PROBLEM TO WORK ON: Only the closing stretch of the material belongs in the answer: the line containing "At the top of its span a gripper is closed" and every line after it, copied exactly.

COLLECTED MATERIAL:
BEGIN

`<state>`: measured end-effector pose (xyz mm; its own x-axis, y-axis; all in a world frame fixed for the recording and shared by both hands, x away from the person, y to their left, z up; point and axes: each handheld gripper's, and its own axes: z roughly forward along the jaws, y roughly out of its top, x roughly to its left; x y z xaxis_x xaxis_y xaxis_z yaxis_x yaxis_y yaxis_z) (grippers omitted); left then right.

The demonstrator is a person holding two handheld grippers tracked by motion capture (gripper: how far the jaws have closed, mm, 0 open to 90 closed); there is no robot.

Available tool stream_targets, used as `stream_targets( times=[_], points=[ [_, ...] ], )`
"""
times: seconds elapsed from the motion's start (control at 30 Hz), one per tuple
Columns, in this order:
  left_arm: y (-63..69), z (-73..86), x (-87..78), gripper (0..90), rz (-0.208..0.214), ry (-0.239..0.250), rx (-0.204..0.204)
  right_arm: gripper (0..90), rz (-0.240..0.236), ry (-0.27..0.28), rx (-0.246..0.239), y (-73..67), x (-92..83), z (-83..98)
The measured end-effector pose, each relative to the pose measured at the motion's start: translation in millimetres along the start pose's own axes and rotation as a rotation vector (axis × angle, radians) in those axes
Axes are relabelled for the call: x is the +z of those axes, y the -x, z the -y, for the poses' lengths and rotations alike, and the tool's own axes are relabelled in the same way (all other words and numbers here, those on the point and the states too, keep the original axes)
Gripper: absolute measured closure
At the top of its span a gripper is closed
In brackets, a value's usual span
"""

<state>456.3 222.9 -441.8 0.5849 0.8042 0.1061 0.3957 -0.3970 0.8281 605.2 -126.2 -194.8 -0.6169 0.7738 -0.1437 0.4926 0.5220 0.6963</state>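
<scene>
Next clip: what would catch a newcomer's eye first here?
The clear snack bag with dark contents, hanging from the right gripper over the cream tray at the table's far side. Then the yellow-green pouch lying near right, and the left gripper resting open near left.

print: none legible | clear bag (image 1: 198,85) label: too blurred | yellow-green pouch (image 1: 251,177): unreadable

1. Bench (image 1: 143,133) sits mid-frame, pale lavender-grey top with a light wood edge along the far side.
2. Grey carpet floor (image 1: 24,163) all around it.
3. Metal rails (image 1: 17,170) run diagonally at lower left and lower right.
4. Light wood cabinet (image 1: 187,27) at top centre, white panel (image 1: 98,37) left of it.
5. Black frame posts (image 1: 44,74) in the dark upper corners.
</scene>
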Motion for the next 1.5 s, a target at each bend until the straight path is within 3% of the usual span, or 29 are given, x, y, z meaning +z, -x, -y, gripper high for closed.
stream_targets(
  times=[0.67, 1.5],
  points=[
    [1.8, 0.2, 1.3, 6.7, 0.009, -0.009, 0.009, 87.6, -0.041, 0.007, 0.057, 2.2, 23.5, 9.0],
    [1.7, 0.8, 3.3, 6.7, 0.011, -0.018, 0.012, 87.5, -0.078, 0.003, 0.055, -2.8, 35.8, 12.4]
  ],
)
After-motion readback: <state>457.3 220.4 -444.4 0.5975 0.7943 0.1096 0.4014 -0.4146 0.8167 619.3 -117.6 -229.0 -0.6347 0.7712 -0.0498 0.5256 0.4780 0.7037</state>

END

EXERCISE RESPONSE:
At the top of its span a gripper is closed
In brackets, a value's usual span
"""

<state>456.3 222.9 -441.8 0.5849 0.8042 0.1061 0.3957 -0.3970 0.8281 605.2 -126.2 -194.8 -0.6169 0.7738 -0.1437 0.4926 0.5220 0.6963</state>
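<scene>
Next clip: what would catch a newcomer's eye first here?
The clear snack bag with dark contents, hanging from the right gripper over the cream tray at the table's far side. Then the yellow-green pouch lying near right, and the left gripper resting open near left.

print: none legible | clear bag (image 1: 198,85) label: too blurred | yellow-green pouch (image 1: 251,177): unreadable

1. Bench (image 1: 143,133) sits mid-frame, pale lavender-grey top with a light wood edge along the far side.
2. Grey carpet floor (image 1: 24,163) all around it.
3. Metal rails (image 1: 17,170) run diagonally at lower left and lower right.
4. Light wood cabinet (image 1: 187,27) at top centre, white panel (image 1: 98,37) left of it.
5. Black frame posts (image 1: 44,74) in the dark upper corners.
</scene>
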Motion for the next 1.5 s, a target at each bend until the straight path is within 3% of the usual span, or 29 are given, x, y, z meaning +z, -x, -y, gripper high for closed.
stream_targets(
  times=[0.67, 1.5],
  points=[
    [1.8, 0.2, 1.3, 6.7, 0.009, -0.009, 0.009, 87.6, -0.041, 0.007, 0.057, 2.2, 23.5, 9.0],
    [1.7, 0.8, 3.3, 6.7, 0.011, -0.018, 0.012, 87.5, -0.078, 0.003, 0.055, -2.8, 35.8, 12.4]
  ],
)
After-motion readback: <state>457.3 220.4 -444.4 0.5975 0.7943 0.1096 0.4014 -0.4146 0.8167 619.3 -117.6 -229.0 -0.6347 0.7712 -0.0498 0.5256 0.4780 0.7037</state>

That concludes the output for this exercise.